Al Diaz/adiaz@miamiherald.com

The Dolphins’ five-game winning streak came to an end with a 33-17 loss to the San Francisco 49ers at Levi’s Stadium in Santa Clara, California, on Sunday.

Here’s a look at who’s hot — and who’s not — after the defeat.

Who’s hot

Tyreek Hill: The wide receiver continues to inch closer to rewriting the Dolphins’ record book. With a nine-catch, 146-yard performance Sunday, Hill is just 9 yards from breaking the franchise’s single-season record for receiving yards. His 45-yard touchdown brought the Dolphins to within six points early in the fourth quarter and his motion cleared the way for wide receiver Trent Sherfield’s 75-yard catch-and-run touchdown on the opening play. With Hill inevitably set to pass Mark Clayton for most receiving yards in a season by a Dolphins player, the question again remains whether Hill can do enough to achieve the NFL’s first 2,000-yard receiving season. He’s currently on pace for 1,953 yards, which would come just short of Calvin Johnson’s 1,964-yard season in 2012 (Johnson did it in 16 games, while Hill will have an extra game). Hill’s 114.9 receiving yards per game currently ranks ninth in NFL history.

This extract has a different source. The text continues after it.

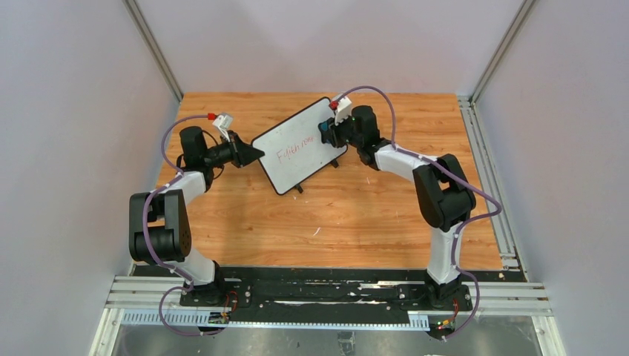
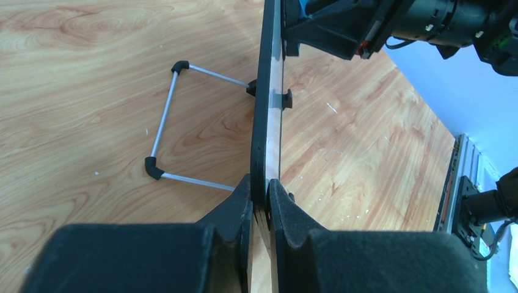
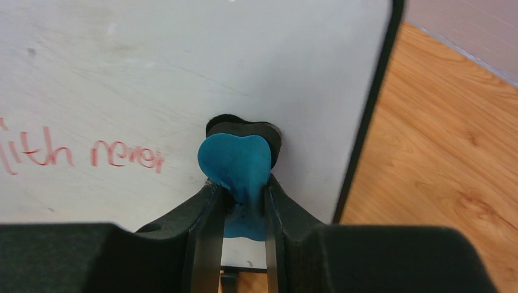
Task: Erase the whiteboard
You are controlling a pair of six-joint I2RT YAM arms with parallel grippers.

Christian Wilkins: On a defense with flashier players, Wilkins remains as solid as they come. Despite an up-and-down performance for the unit against seventh-round pick Brock Purdy at quarterback, Wilkins recorded a team-high 12 tackles, and eight of them were solo stops. With some injuries along the defensive line this season, Wilkins’ workload has increased. He’s playing a career-high 81 percent of the defensive snaps and putting together another productive season as a run defender.

Who’s not

Tua Tagovailoa: In the third-year quarterback’s worst game of the season, Tagovailoa had an uncharateristic outing, missing his pass-catchers on multiple routine throws. He also turned the ball over three times, including interceptions on consecutive passes. It was Tagovailoa’s first interception since Week 4, ending a franchise-record 193 passes without a pick.

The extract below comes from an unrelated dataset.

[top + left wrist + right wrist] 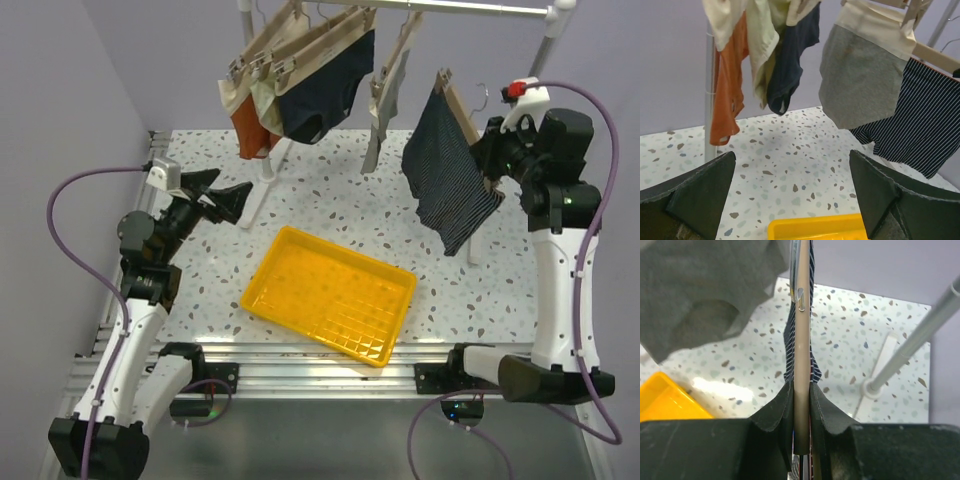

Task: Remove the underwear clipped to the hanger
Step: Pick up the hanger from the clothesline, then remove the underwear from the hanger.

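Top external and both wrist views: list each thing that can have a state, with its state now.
Left pincer: open, empty, low over the table.
Right pincer: shut on the wooden hanger carrying the striped navy underwear.
Striped navy underwear: hanging from that hanger, off the rail.
Orange-red underwear: clipped, hanging.
Cream underwear: clipped, hanging.
Solid navy underwear: clipped, hanging.
Grey underwear: clipped, hanging.
Yellow tray: empty, on the table.

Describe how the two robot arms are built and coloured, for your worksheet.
Both arms have white link shells with black joints and black bases. Each ends in a black two-finger pincer: left pincer, right pincer. A purple cable loops along each arm. The right wrist carries a small red part.
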Robot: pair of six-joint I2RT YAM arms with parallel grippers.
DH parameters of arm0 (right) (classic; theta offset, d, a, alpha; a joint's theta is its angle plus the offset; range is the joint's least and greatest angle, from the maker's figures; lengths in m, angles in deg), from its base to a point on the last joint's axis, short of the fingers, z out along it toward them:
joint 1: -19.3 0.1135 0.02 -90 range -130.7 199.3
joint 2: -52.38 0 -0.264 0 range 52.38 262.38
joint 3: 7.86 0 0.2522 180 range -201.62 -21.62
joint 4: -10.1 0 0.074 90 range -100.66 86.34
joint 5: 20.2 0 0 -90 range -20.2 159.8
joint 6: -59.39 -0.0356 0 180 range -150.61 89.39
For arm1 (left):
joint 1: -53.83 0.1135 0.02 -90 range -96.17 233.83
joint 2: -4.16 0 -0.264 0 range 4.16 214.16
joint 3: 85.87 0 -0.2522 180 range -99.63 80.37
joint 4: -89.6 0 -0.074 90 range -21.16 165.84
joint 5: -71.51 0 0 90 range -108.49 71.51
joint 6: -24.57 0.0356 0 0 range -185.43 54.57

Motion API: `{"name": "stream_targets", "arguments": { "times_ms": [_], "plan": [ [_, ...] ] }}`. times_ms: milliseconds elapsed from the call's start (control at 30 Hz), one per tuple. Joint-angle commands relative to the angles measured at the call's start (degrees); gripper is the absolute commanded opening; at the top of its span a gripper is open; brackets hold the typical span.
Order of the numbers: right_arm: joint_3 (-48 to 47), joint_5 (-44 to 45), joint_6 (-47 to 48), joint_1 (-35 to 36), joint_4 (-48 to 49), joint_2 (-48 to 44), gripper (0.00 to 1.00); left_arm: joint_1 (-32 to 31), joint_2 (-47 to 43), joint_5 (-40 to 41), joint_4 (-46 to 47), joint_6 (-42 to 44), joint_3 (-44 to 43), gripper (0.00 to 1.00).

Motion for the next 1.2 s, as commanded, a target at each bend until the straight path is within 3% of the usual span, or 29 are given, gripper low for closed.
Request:
{"name": "stream_targets", "arguments": {
  "times_ms": [0, 333, 600, 833, 1000, 1167],
  "plan": [
    [5.9, -4.3, 6.8, -2.6, 1.1, -5.0, 0.0, -1.9, 3.0, -7.6, 10.8, 2.7, 1.3, 1.0],
    [20.0, -10.2, 33.9, -2.8, -0.4, -10.9, 0.0, -16.0, 11.1, -10.6, 10.8, 23.2, -0.2, 1.0],
    [21.0, -19.8, 52.1, -2.8, -8.0, -9.9, 0.0, -21.8, 15.9, -14.5, 11.7, 33.6, -0.8, 1.0],
    [19.8, -28.7, 74.5, -2.8, -18.9, -7.7, 0.0, -26.1, 21.4, -15.4, 6.2, 40.4, -6.5, 1.0],
    [18.9, -33.3, 82.2, -2.6, -25.5, -6.8, 0.0, -27.5, 24.2, -16.1, 5.2, 42.0, -8.1, 0.99],
    [20.6, -34.6, 81.8, -0.6, -23.0, -8.2, 0.0, -29.0, 27.7, -18.5, 2.1, 43.8, -11.0, 0.95]
  ]
}}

His first pass, a short toss to Sherfield that he took 75 yards for an opening-play touchdown, was everything Tagovailoa had shown throughout the Dolphins’ five-game winning streak: decisiveness, accuracy and confidence. But after that play, he appeared rattled behind an offensive line playing two backups and facing a relentless 49ers pass rush. Tagovailoa also appeared to aggravate an ankle injury that was listed throughout the lead-up to the game on the injury report, although he was never limited in practice. Tagovailoa was taken out for the final drive but said he was “as good as I can be coming off a game.”

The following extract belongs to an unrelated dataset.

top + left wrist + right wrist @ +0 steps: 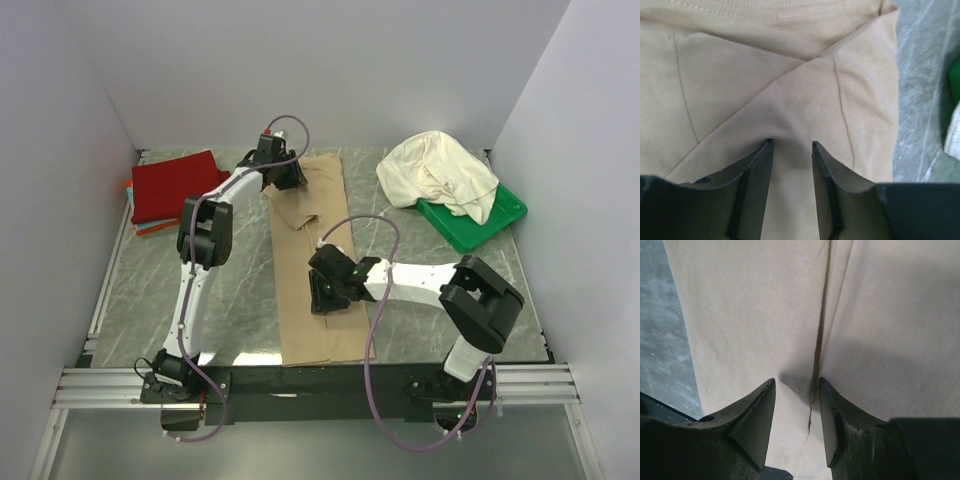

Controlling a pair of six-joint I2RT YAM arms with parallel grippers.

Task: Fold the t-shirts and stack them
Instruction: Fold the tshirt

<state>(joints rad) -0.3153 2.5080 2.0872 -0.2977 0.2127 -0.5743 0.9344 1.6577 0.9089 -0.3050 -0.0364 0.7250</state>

Rushing offense: After putting together a season-best 195-yard rushing performance against the Cleveland Browns, the Dolphins have failed to find any semblance of a ground game in the past two games. One week after rushing for 66 yards against the Houston Texans, Miami only had eight carries for 33 yards against the 49ers, both season-low marks. Running the ball against a stout San Francisco defense was always going to be a tough ask — especially with the injuries on the offensive line — but the lack of attempts only compounded issues on a day when Tagovailoa was off passing the ball.